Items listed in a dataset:
++++++

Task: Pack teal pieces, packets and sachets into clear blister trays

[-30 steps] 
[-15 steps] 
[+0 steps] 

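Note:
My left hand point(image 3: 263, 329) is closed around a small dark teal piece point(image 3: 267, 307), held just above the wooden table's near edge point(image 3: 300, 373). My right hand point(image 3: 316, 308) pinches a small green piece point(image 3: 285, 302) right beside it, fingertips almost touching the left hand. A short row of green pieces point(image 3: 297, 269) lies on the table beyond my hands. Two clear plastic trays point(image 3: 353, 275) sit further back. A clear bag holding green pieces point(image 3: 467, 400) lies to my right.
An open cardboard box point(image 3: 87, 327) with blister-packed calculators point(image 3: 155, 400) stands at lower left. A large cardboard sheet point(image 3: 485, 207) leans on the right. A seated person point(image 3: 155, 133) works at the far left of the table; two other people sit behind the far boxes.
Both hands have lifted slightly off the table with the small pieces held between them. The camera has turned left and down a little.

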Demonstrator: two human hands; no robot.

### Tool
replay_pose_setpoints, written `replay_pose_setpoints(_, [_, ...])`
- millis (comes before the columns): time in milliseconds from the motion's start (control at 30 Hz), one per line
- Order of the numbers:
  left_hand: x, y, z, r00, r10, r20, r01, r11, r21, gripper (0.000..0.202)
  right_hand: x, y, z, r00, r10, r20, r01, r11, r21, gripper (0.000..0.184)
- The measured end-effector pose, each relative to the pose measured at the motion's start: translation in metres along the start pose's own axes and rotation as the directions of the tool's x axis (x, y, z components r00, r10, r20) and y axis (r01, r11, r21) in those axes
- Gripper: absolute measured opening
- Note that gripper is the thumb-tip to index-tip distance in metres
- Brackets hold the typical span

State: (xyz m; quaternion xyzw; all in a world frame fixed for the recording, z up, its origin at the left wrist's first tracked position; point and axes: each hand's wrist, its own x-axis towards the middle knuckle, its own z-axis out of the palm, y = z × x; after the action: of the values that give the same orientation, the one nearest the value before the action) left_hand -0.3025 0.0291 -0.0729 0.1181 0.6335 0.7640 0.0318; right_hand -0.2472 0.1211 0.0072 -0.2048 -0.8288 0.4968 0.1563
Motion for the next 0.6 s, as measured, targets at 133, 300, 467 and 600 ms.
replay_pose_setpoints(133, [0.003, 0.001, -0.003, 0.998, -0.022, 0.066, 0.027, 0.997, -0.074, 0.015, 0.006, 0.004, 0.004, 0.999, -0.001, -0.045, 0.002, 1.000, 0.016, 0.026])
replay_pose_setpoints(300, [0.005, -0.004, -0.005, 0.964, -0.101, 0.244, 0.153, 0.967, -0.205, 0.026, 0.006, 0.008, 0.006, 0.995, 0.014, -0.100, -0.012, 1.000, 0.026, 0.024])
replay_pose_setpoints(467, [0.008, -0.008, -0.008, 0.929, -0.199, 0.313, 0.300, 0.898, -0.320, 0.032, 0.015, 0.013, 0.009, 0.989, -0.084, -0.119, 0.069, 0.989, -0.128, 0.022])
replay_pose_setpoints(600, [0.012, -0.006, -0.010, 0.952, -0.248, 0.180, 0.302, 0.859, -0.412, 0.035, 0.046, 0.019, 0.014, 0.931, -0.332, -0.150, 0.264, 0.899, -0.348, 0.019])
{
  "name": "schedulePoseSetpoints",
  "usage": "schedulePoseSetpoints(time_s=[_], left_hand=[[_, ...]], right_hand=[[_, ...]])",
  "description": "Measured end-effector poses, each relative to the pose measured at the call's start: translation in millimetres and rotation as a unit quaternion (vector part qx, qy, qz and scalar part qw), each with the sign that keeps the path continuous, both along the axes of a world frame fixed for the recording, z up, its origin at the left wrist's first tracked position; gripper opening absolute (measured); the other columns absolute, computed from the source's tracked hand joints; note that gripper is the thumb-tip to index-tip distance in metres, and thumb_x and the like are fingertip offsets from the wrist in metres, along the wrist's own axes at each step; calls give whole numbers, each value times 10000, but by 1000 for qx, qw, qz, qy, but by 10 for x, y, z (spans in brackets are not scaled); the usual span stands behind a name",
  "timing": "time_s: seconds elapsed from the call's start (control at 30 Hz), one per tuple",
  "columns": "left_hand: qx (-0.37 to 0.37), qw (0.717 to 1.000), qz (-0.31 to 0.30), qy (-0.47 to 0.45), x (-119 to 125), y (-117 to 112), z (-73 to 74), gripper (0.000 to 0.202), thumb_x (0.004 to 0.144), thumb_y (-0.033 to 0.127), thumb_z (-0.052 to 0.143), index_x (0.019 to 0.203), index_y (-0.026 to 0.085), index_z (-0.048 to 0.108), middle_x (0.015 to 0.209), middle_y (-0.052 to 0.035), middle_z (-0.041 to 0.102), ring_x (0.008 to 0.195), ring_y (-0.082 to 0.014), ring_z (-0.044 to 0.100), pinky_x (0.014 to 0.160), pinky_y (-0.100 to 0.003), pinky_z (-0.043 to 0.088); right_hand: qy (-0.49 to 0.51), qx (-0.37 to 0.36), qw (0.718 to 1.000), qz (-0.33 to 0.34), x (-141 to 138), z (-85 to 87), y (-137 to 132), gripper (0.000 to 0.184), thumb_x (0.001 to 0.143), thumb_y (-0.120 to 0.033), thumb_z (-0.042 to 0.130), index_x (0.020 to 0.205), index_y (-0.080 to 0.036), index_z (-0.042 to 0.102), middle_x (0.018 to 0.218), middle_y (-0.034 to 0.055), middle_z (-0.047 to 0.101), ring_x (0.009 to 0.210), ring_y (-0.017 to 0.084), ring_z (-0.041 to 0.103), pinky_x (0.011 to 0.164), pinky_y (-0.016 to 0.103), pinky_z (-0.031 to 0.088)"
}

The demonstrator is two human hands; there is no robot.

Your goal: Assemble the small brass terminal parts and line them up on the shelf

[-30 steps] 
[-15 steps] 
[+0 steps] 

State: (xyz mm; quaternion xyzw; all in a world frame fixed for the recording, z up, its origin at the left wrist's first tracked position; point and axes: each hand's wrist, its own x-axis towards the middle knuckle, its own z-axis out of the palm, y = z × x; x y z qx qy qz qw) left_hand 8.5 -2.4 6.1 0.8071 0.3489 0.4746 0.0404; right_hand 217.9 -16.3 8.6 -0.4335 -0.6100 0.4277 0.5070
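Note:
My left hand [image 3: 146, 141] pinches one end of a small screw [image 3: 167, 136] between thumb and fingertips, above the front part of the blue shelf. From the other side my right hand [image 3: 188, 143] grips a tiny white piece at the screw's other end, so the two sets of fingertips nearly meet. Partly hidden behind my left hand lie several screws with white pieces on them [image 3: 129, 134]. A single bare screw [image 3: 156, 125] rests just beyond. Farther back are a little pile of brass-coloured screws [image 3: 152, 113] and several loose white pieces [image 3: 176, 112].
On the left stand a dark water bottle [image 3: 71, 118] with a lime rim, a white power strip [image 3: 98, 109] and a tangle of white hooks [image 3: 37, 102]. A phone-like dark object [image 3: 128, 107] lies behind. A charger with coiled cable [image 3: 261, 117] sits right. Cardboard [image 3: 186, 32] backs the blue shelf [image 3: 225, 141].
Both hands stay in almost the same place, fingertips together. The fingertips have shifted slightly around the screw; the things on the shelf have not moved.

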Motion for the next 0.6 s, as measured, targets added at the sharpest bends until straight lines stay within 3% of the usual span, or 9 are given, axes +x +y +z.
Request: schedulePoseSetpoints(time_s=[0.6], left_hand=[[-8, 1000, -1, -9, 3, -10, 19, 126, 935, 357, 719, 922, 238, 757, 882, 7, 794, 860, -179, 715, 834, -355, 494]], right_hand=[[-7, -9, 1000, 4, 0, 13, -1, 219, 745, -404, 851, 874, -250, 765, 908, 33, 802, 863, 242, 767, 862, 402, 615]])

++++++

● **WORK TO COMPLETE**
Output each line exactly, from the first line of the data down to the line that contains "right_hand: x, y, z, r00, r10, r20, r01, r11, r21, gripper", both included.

● **EXPECTED ANSWER**
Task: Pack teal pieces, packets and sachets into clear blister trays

[-30 steps] 
[-15 steps] 
[+0 steps] 

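Note:
My left hand point(image 3: 263, 329) is closed around a small dark teal piece point(image 3: 267, 307), held just above the wooden table's near edge point(image 3: 300, 373). My right hand point(image 3: 316, 308) pinches a small green piece point(image 3: 285, 302) right beside it, fingertips almost touching the left hand. A short row of green pieces point(image 3: 297, 269) lies on the table beyond my hands. Two clear plastic trays point(image 3: 353, 275) sit further back. A clear bag holding green pieces point(image 3: 467, 400) lies to my right.
An open cardboard box point(image 3: 87, 327) with blister-packed calculators point(image 3: 155, 400) stands at lower left. A large cardboard sheet point(image 3: 485, 207) leans on the right. A seated person point(image 3: 155, 133) works at the far left of the table; two other people sit behind the far boxes.
Both hands have lifted slightly off the table with the small pieces held between them. The camera has turned left and down a little.
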
Demonstrator: two human hands; no robot.

### Tool
replay_pose_setpoints, written `replay_pose_setpoints(_, [_, ...])`
- millis (comes before the columns): time in milliseconds from the motion's start (control at 30 Hz), one per line
- Order of the numbers:
  left_hand: x, y, z, r00, r10, r20, r01, r11, r21, gripper (0.000..0.202)
  right_hand: x, y, z, r00, r10, r20, r01, r11, r21, gripper (0.000..0.184)

That wraps up the exercise.